■ WHAT YOU NEED TO DO ■
Output only the lines of the entries that follow, starting at the one with "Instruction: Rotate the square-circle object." and running down to the one with "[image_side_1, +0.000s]", both included and unchanged.

----- RECORDS SUPPLIED -----

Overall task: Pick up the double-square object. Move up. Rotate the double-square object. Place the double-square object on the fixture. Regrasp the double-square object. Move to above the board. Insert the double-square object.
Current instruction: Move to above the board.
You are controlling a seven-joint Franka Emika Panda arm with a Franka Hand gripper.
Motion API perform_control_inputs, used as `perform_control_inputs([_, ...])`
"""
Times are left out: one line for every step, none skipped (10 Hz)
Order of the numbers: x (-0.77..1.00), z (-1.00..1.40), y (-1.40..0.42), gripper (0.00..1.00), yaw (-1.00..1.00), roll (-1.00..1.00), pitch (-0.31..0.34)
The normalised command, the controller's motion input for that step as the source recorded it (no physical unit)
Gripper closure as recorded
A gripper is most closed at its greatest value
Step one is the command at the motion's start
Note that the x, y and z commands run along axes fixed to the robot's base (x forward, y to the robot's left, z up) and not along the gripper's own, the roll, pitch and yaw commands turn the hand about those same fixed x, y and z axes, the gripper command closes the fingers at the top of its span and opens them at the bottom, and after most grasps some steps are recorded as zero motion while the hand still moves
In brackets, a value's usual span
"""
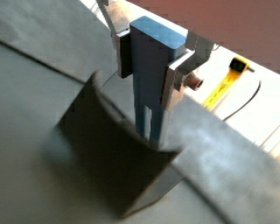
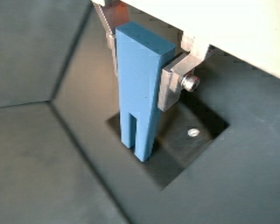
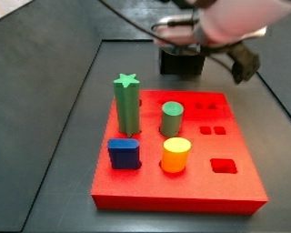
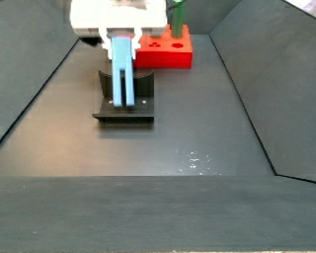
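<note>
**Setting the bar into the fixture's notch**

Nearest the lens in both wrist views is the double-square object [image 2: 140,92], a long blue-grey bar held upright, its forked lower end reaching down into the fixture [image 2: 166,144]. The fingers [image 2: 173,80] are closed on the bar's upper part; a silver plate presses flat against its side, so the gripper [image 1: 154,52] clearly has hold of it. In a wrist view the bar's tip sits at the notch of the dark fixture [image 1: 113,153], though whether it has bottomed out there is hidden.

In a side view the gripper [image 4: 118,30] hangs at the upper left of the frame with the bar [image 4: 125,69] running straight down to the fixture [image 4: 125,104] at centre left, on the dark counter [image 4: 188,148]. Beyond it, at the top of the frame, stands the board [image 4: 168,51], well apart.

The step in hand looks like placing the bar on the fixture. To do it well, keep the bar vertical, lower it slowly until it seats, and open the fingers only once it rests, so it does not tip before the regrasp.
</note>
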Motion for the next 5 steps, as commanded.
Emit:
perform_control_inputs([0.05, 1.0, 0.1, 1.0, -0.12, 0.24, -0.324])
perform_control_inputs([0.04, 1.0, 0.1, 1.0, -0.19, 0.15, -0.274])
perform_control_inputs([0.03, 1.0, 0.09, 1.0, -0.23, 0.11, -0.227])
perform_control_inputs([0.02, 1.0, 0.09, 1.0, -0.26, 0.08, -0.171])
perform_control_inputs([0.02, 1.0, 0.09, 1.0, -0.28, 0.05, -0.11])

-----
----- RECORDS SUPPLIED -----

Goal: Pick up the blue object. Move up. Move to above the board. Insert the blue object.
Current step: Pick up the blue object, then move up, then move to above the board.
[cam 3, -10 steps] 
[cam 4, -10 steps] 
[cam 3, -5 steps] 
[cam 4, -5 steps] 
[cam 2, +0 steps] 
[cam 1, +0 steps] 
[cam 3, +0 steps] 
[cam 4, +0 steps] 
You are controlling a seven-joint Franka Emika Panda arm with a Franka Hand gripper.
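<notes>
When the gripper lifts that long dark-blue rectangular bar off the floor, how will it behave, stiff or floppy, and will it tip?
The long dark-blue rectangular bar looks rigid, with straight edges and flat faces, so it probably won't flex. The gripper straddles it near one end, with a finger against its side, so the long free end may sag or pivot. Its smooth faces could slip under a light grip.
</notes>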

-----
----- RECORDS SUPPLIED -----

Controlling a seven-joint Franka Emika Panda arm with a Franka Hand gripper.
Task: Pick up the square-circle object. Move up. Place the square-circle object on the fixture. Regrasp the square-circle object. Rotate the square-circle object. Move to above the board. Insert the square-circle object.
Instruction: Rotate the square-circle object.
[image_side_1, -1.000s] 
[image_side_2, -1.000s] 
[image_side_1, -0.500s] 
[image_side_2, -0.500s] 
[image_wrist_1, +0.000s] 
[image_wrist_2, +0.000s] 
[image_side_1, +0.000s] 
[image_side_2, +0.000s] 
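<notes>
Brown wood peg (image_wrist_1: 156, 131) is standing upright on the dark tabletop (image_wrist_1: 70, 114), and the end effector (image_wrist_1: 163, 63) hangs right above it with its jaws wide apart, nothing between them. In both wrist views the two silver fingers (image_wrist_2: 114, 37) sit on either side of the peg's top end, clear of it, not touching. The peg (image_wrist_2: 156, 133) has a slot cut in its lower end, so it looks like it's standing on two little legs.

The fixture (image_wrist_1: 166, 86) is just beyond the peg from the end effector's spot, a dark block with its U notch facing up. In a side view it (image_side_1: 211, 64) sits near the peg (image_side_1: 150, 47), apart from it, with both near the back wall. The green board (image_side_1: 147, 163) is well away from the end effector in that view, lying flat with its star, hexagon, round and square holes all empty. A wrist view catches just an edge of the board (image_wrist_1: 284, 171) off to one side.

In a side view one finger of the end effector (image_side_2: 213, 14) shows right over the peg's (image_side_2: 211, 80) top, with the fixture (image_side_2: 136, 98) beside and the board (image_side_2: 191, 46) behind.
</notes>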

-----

■ SOLVED EXERCISE ■
Instruction: Rotate the square-circle object.
[image_side_1, -1.000s] 
[image_side_2, -1.000s] 
[image_side_1, -0.500s] 
[image_side_2, -0.500s] 
[image_wrist_1, +0.000s] 
[image_wrist_2, +0.000s] 
[image_side_1, +0.000s] 

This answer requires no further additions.